Last Meeting ( Aug 29, 2021 ) Kansas City 3, Seattle 4

The Kansas City Royals are all but eliminated from postseason contention, but they can still have a say in other teams' chances to play past Oct. 3.

After losing two of three games to AL wild-card contender Oakland, the Royals begin a three-game series Friday against the Seattle Mariners, who are also chasing the league's final wild-card berth.

The Mariners (78-68) will send Chris Flexen (11-6, 3.73 ERA) to the mound to face the Royals' Brady Singer (4-10, 4.85).

The biggest challenge for the Mariners likely will be stopping Royals catcher Salvador Perez. He hit his 45th home run on Thursday, tying him with Johnny Bench (1970) for the most home runs in a season by a player who played at least 75 percent of his team's games at catcher.

Perez leads the majors with 112 RBIs and has the most home runs (24) and RBIs (59) in the majors since the All-Star break. He is also within three home runs of Jorge Soler's team record of 48, set in 2019.

Perez also tied Mike Sweeney for second place on the club's all-time list with 197. George Brett holds the club record with 317.

The Mariners enter the series after a day off.

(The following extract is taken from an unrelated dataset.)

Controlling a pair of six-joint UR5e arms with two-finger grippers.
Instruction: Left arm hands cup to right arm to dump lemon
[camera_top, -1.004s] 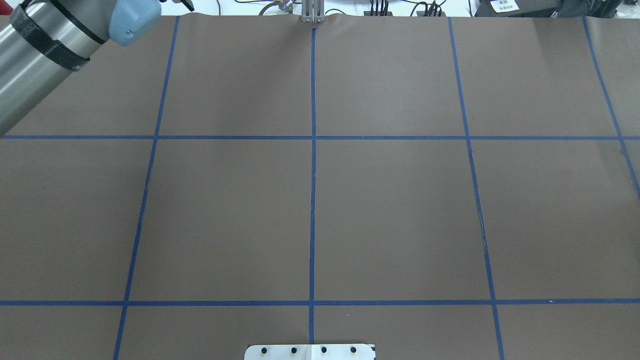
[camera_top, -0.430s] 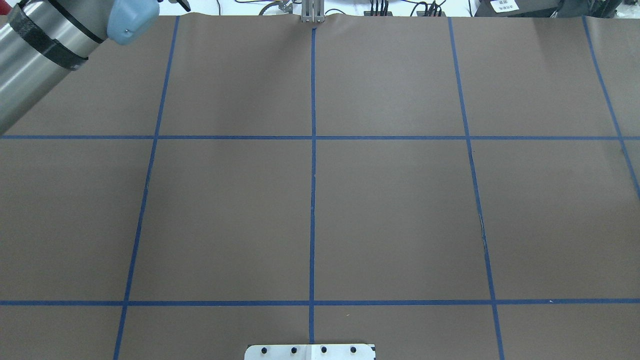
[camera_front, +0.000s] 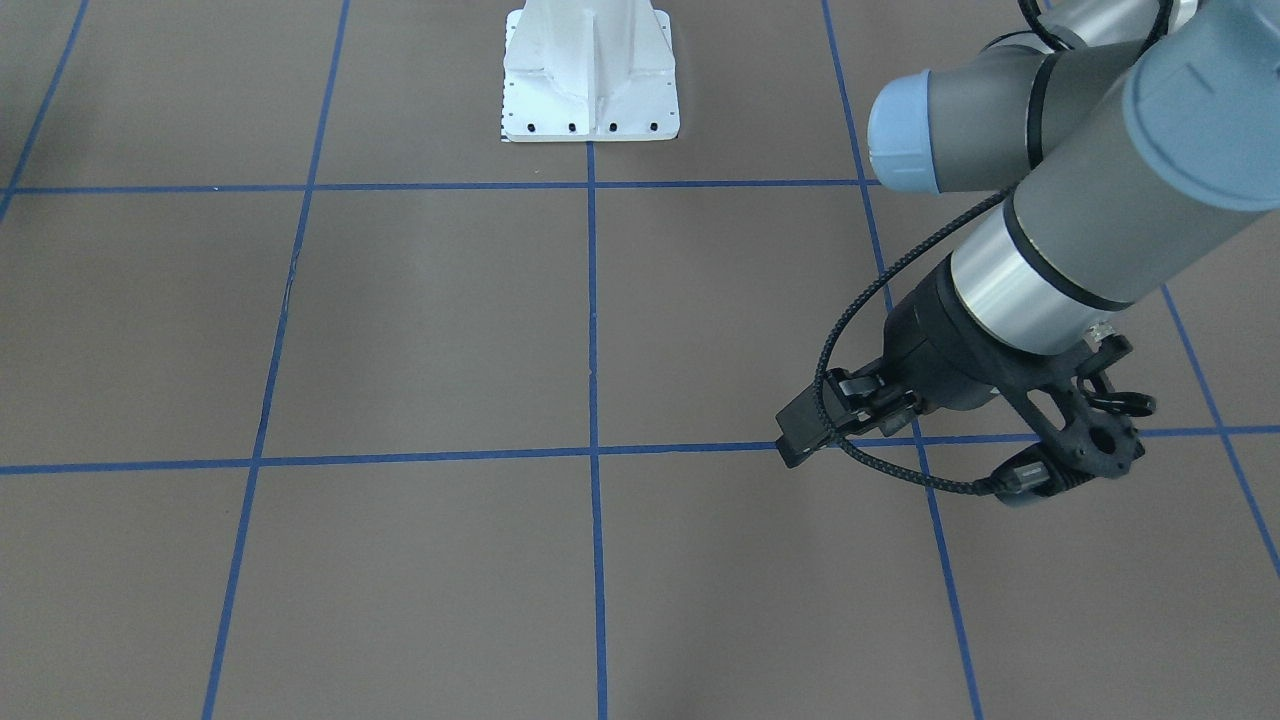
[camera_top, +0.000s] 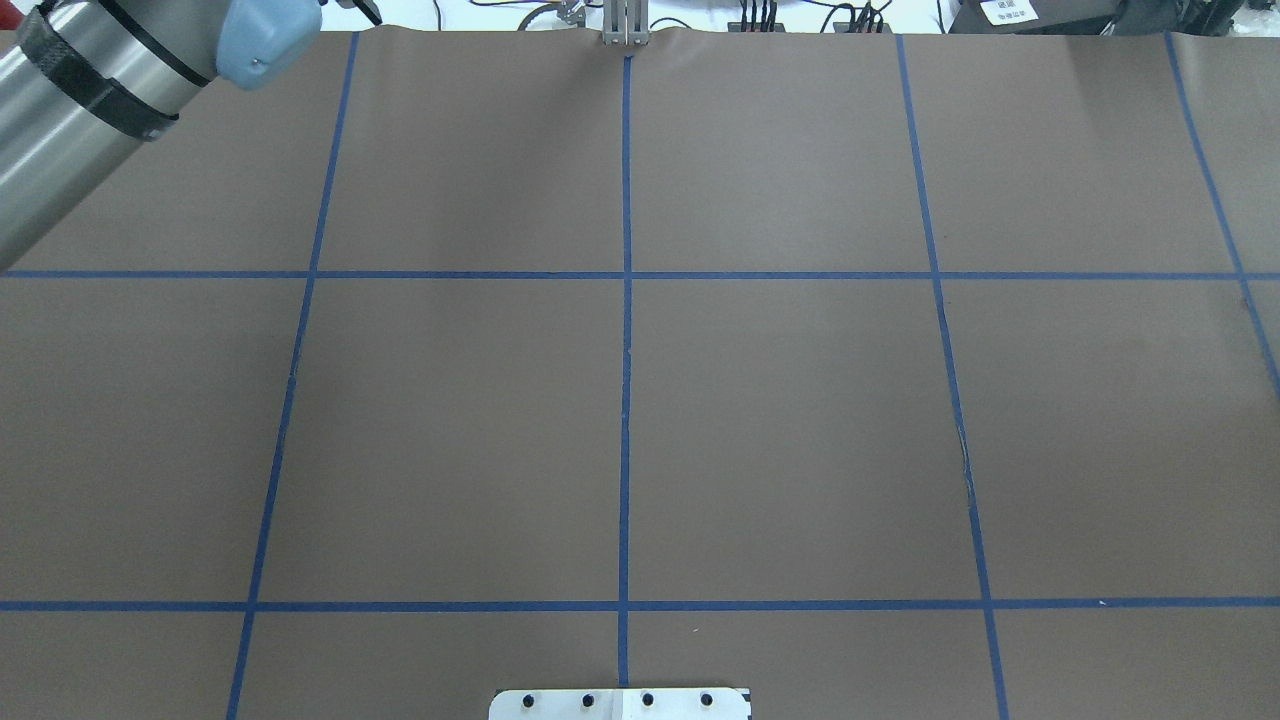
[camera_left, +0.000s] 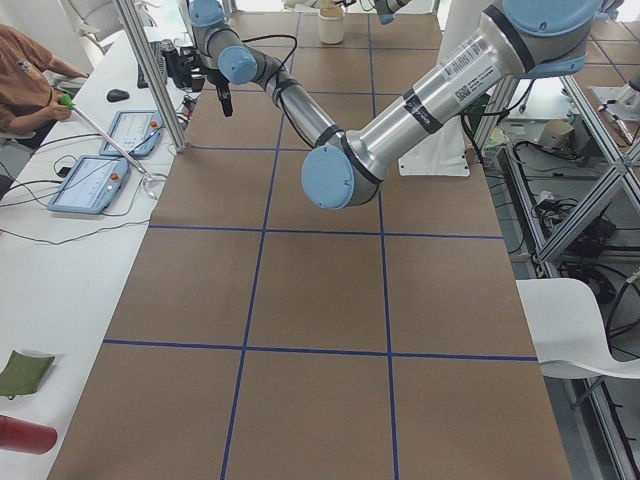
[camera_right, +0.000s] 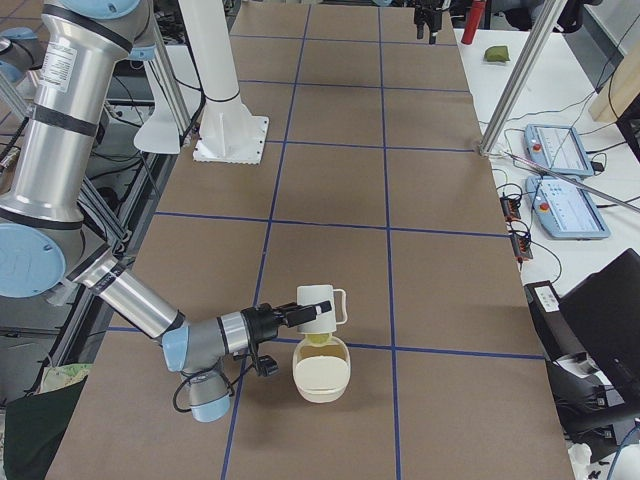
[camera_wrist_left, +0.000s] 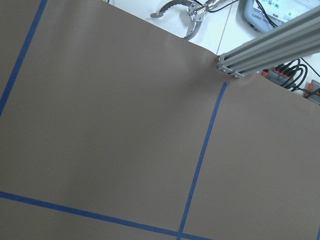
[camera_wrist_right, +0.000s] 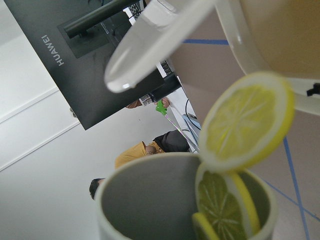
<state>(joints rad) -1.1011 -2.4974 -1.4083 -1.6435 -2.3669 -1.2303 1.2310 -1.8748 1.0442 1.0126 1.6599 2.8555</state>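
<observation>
While the right gripper (camera_right: 302, 316) tips the white mug (camera_right: 322, 300) over the cream bowl (camera_right: 320, 388) at lower centre of the right-side view, a lemon slice (camera_wrist_right: 247, 122) slides past the rim; whether its jaws are clamped cannot be told; tilt slowly, mouth centred above the bowl, since a second slice (camera_wrist_right: 225, 202) sits inside; the left gripper (camera_front: 805, 432), centre right of the front view, carries nothing, its opening unclear
</observation>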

They've lost two straight games and three straight series.

On Wednesday, a potentially game-winning hit by Jarred Kelenic in the bottom of the ninth was just foul. Instead, the Mariners didn't score and the Boston Red Sox scored six runs in the 10th in winning 9-4.

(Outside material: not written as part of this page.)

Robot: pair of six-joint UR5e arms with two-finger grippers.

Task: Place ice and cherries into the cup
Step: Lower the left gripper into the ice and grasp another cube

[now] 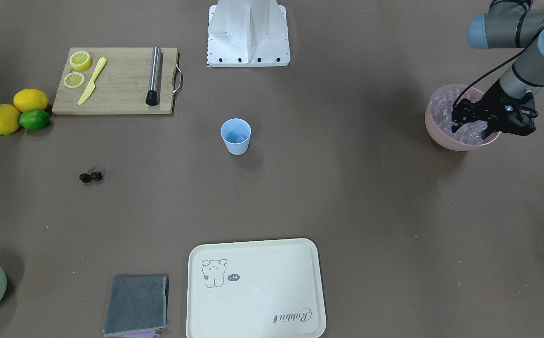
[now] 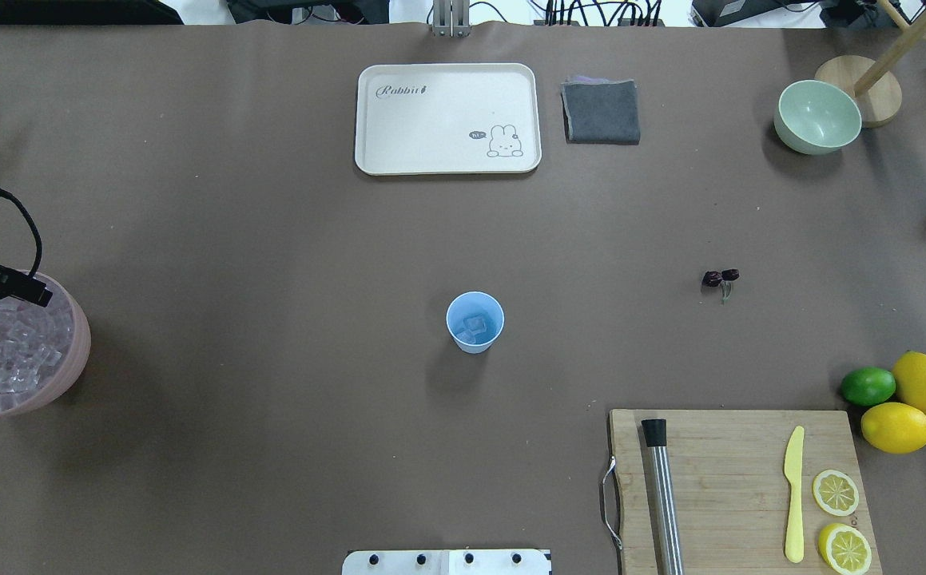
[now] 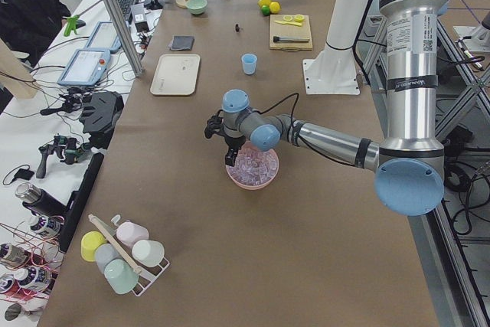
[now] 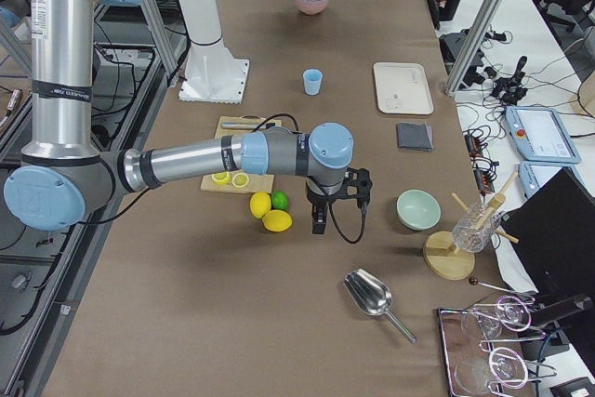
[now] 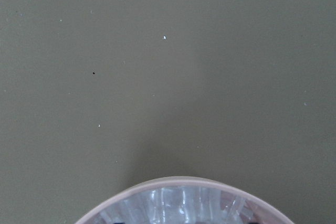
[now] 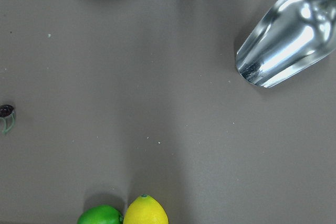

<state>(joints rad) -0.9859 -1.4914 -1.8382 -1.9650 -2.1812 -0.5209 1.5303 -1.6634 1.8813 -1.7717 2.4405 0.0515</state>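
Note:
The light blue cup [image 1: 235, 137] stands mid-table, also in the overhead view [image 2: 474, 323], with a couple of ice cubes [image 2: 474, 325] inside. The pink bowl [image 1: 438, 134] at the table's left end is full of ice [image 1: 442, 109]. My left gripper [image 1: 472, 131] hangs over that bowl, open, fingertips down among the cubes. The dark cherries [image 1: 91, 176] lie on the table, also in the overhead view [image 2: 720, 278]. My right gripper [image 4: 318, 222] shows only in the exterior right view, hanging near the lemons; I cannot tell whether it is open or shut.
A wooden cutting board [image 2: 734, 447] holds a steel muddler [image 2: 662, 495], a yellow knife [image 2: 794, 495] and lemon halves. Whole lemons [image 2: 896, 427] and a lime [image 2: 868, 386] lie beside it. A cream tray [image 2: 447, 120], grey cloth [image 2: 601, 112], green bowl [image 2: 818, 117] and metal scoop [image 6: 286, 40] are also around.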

"I have nothing but praise and how we approached things today and how we got after it again," Mariners manager Scott Servais said. "Our bullpen guys at the end did a heck of a job there to keep it tied. We just ran out of juice there in the 10th inning.

"A game like that, you need to have a few breaks. You need a bounce or ball to go fair when it's just barely foul, things like that. And obviously, we did not get that to happen for us at the end."

Flexen has been remarkably consistent this season. In 27 starts, he has given up more than four runs just five times. One of those was his last start, against Arizona on Saturday, when he gave up five runs on six hits in five innings.

"Obviously for my sake, you'd like to have all four (pitches) going," Flexen said. "Sometimes you only have three, sometimes you'll only have two. You have to figure out how to still get outs."

Singer has not been as consistent. He had arguably his best start of the season on Sept. 5. He threw seven scoreless innings against the first-place Chicago White Sox, allowing five hits and no walks, and he struck out six. But in his next start, against the last-place Minnesota Twins, he gave up six runs on seven hits in 4 2/3 innings.

He allowed five home runs to Minnesota hitters.

"This is a team that thrives -- most of their success comes on the long ball," manager Mike Matheny said of the host Twins. "Especially in this ballpark. You have to try and figure out how to navigate when you get to the two-strike count. He just didn't have enough weapons to get it done."